--- DATASET SECTION Enclosed Below ---
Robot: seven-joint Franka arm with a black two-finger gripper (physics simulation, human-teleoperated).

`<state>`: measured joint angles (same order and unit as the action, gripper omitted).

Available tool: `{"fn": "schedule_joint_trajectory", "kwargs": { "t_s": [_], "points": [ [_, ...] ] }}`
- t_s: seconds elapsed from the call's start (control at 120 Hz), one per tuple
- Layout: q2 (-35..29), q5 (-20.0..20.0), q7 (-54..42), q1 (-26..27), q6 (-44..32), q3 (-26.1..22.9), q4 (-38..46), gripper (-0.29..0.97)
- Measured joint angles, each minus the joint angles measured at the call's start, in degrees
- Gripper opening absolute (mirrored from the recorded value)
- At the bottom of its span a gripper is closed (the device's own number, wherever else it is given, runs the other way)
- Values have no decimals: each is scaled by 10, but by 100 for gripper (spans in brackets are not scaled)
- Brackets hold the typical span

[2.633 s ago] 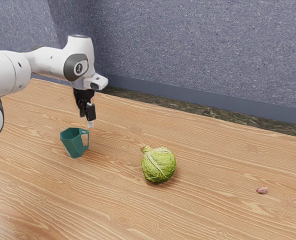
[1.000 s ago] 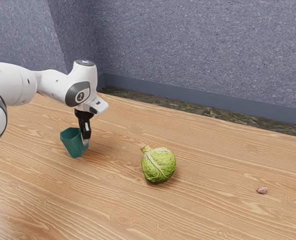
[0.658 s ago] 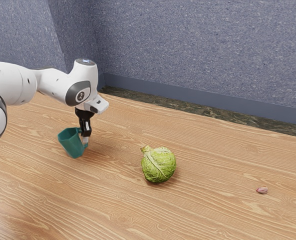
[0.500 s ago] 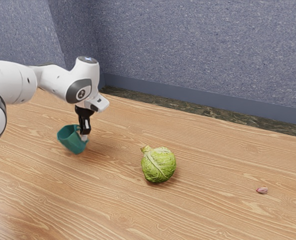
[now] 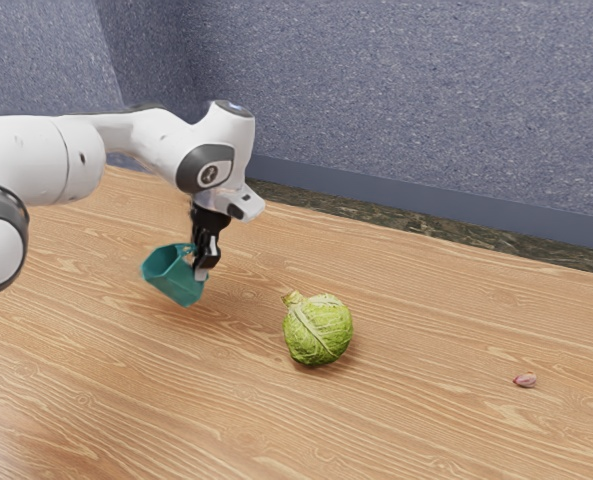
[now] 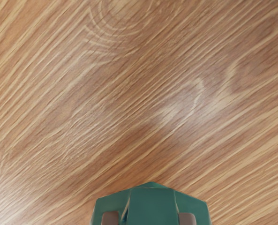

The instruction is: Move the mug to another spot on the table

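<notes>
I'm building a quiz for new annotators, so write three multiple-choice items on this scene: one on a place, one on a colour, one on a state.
1. In the exterior view, where does the cabbage lie from the mug?
A) to its left
B) to its right
C) inside it

2. What colour is the mug?
A) red
B) white
C) teal green

3. How is the mug?
A) tilted, gripped by the tool
B) upright, free of the tool
C) upside down on the cabbage

Answers:
1 B: the cabbage sits further toward the exterior view's right.
2 C: the mug is teal green in both views.
3 A: the tool is shut on the mug, which leans over.
</notes>
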<state>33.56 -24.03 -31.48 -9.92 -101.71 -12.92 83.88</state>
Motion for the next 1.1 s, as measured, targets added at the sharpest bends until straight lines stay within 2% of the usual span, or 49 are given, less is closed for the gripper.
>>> {"fn": "schedule_joint_trajectory", "kwargs": {
  "t_s": [0.2,0.4,0.517,0.725,0.983,1.1],
  "points": [
    [84,11,55,0,106,-43,-122,-11],
    [145,86,126,-4,175,-51,-176,-11],
    [163,110,173,-6,195,-65,-206,-11],
    [183,121,268,-15,229,-65,-231,-11],
    [236,123,367,-32,260,-73,-329,-11],
    [256,123,399,-32,260,-81,-344,-11]
  ]
}}
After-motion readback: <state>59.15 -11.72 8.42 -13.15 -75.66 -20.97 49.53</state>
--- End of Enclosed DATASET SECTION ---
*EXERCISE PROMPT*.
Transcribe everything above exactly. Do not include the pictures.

*ANSWER*.
Robot: seven-joint Franka arm with a black two-finger gripper (physics simulation, human-teleoperated).

`<state>`: measured joint angles (same order and unit as the action, gripper omitted).

Available tool: `{"fn": "schedule_joint_trajectory", "kwargs": { "t_s": [_], "points": [ [_, ...] ] }}`
- t_s: seconds elapsed from the call's start (control at 120 Hz), one per tuple
- Layout: q2 (-35..29), q5 (-20.0..20.0), q7 (-54..42), q1 (-26..27), q6 (-44..32), q3 (-26.1..22.9), q4 (-38..46), gripper (-0.29..0.97)
- Measured joint angles, each minus the joint angles measured at the call's start, in degrees
- Gripper opening absolute (mirrored from the recorded value)
- At the bottom of its span a gripper is closed (the device's own number, wherever else it is given, runs the other way)
- Values have no decimals: each is scaled by 10, but by 100 for gripper (spans in brackets are not scaled)
- Brackets hold the typical span

[2.633 s ago] 
[1.000 s ago] 
[0.658 s ago] 
[0.500 s ago] 
[now] 
[now] 

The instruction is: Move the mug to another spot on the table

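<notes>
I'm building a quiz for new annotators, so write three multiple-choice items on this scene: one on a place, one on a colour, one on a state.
1. In the exterior view, where does the cabbage lie from the mug?
A) to its left
B) to its right
C) inside it

2. What colour is the mug?
A) red
B) white
C) teal green

3. How is the mug?
A) tilted, gripped by the tool
B) upright, free of the tool
C) upside down on the cabbage

Answers:
1 B: the cabbage sits further toward the exterior view's right.
2 C: the mug is teal green in both views.
3 A: the tool is shut on the mug, which leans over.
</notes>
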<state>33.56 -24.03 -31.48 -9.92 -101.71 -12.92 83.88</state>
Motion for the next 1.1 s, as measured, targets added at the sharpest bends until straight lines stay within 2% of the usual span, or 49 are given, less is closed for the gripper.
>>> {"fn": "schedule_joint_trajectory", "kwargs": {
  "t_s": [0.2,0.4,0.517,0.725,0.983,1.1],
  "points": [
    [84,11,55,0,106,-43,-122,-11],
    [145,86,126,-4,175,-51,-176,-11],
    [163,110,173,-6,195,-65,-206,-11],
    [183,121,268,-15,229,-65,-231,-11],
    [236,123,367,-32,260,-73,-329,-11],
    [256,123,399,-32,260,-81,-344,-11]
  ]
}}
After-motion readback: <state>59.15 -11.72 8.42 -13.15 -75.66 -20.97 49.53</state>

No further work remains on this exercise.